I never wanted to study philosophy. As long as I can remember, I wanted to be a fireman, a policeman, a secret agent or, more realistically, a chemist; the only constant and profound wish was to be rich enough (read: a LOT) to do whatever I would like. I gave up the first three before reaching 16, the chemist idea at 20… I am not sure I will be able to give up the last one – I still play from time to time the lottery; even more now that I have chosen to study one of the most peculiar fields: mediaeval philosophy. Nothing predestined me to embrace this career: I did all my studies before the university to be a chemist (means lot of maths, physics, chemistry, biology,…) I studied nonetheless philosophy in high school (we didn’t have much choice) and liked it; it was not blow minding enough to make me change my life plan, but enough to light a small candle in my heart (that’s the dangerous part). During my first year at the university of Geneva, studying chemistry, I realized that this career was not meant for me. I turned to the humanities and to philosophy. That was the beginning of a very long addiction, which has not decreased since: I was hooked, especially to mediaeval philosophy. I met some very good professors who were and still are excellent researchers and wonderful teachers; they encouraged me to continue my studies and write a PhD: this is where I am now, making transcriptions of manuscripts, translations and commentaries. I LOVE this job.

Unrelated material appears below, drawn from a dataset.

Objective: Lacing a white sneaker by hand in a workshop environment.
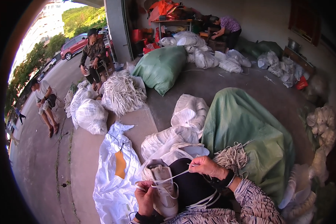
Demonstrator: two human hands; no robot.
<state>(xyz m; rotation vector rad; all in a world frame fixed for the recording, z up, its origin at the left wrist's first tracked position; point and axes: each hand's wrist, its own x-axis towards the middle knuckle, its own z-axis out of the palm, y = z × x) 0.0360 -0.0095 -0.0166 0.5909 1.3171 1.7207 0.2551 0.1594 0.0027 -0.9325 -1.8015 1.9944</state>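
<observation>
A pale sneaker (pixel 164 201) sits on my lap, toe end toward me, against dark cloth (pixel 190 183). My left hand (pixel 145 197), beside the shoe, is closed on a white shoelace (pixel 178 174). My right hand (pixel 208 167), raised to the right of the shoe, pinches another stretch of the lace. Between the two hands the lace runs taut across the shoe's opening, and a loop hangs over its side. More white lace (pixel 205 203) lies on my lap at the right.
Close on my right stands a large green sack (pixel 246 127) with a bundle of laces (pixel 232 156) on it. White bags (pixel 190 112) sit ahead; a white plastic sheet (pixel 114 183) lies left. Two people (pixel 93 52) sit outside, and another person (pixel 229 28) bends at the back.
</observation>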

Faith wise I was born in a catholic family. I was baptised quite early, first communion at 8, confirmation at 11, mass every Sunday morning… As children, this was fun (I liked the catechism, the stories,…); at 16 it was not any more. I think now, looking back, that the main problem was that all this catholic life was only a tradition; but not a way of life that I had integrated. When a tradition looses it sense and become something alien to the person living in it, it dies; and in the end, without sense, when the fun goes, everything else goes. Without any relation to my studies, I rediscovered my faith when studying in Geneva; philosophy didn’t play any role in it, but the people I met: in a protestant city (it is the city of Calvin indeed), I was asked very soon about my faith; I must say that many times questions were design to mock me (somebody coming from the Valais must be a catholic a bit simple, hard drinker and conservative – in other words an idiot), but this confrontation had a strange effect: in trying to explain that Catholics are not just bloody simple stupid persons, I got back to the fundamentals of my faith, and discovered something I’ve never realised before: I was – and still am – a catholic. My place was still there; I was not sure exactly where, but I knew somebody was waiting for me. Thankfully I met wonderful Dominicans along the road; I owe their friendship and spirituality a lot: my way.